Tell how many lines of the material below hold "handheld". The reply is that number alone.
BEGIN INFORMATION PROVIDED
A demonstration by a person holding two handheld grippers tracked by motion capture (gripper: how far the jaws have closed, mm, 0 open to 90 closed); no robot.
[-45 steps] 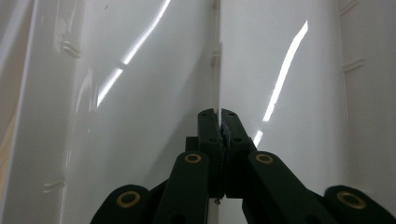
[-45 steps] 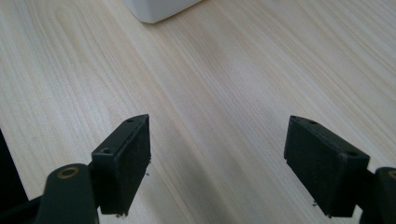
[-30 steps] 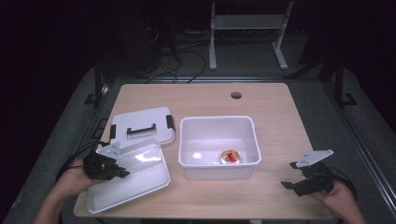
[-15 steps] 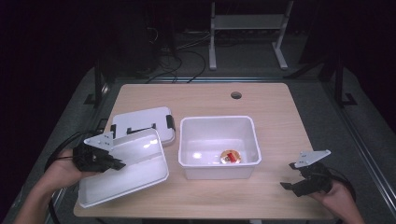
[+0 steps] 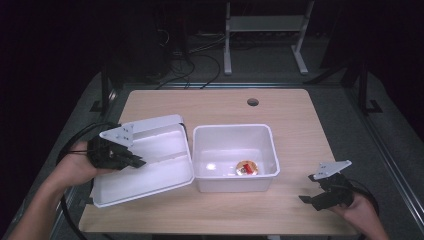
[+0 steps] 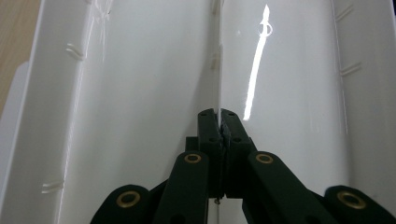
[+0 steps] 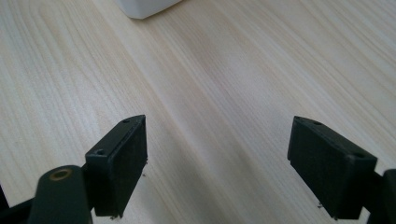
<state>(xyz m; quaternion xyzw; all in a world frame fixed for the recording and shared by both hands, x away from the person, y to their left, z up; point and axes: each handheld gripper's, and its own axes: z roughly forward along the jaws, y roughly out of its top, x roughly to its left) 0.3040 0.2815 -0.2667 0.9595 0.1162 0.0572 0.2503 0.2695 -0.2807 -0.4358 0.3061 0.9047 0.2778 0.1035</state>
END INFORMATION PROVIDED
• [ANSWER SECTION] 2